TASK DETAILS >> Leaving the pictures aside, return the listing exactly as it appears.

DATASET SECTION >>
/---

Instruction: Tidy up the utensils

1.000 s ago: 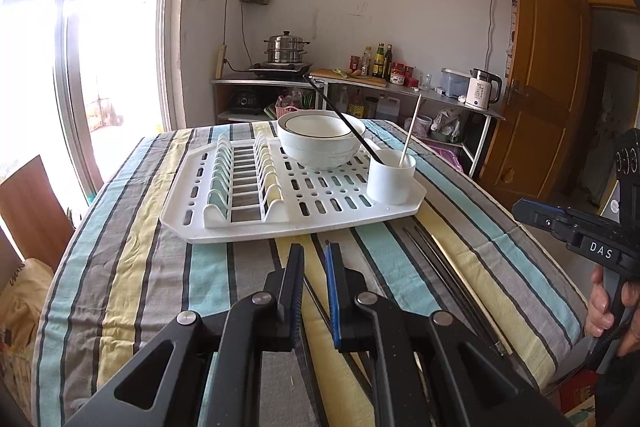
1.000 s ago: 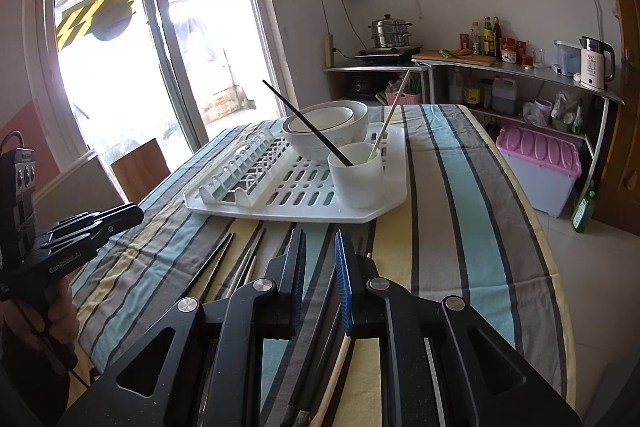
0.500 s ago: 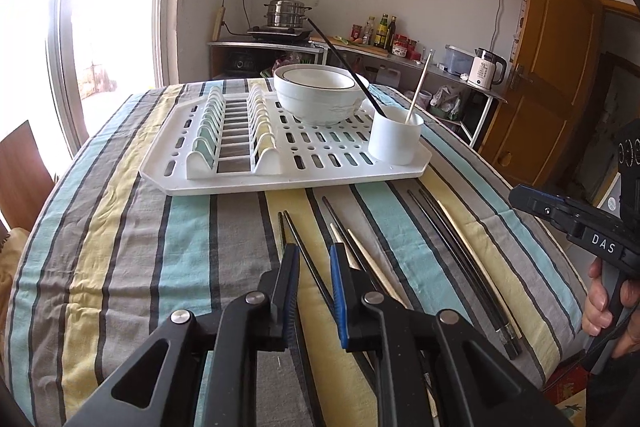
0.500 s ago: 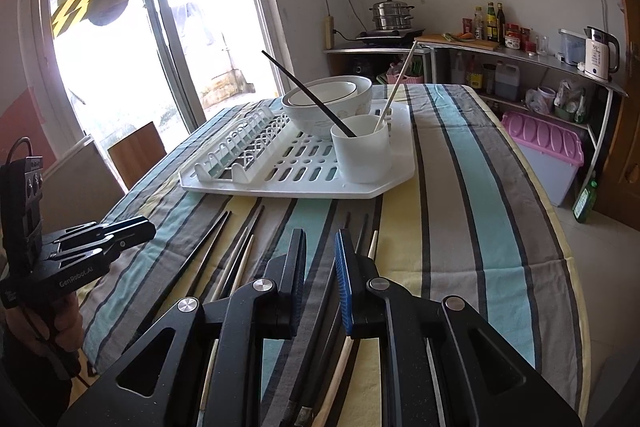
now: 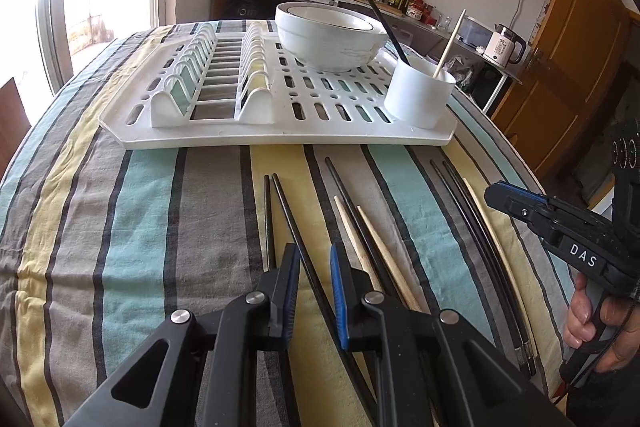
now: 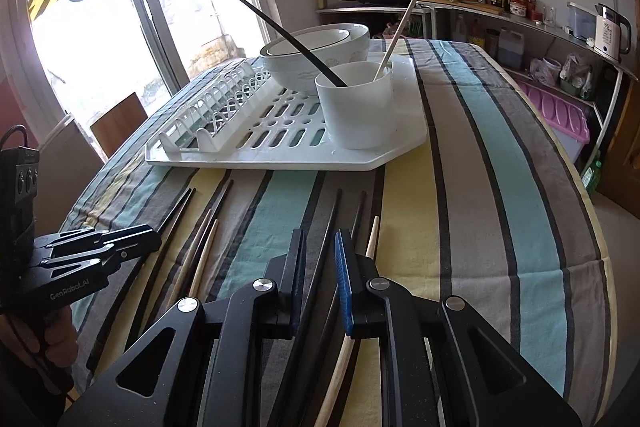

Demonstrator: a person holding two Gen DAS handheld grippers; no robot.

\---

ANSWER SECTION >>
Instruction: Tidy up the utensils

1.000 s ago: 
1.000 s ago: 
0.500 s ago: 
0.500 s ago: 
now: 
now: 

Demonstrator: a person holding two Gen DAS handheld grippers; no robot.

No further output is expected for this exercise.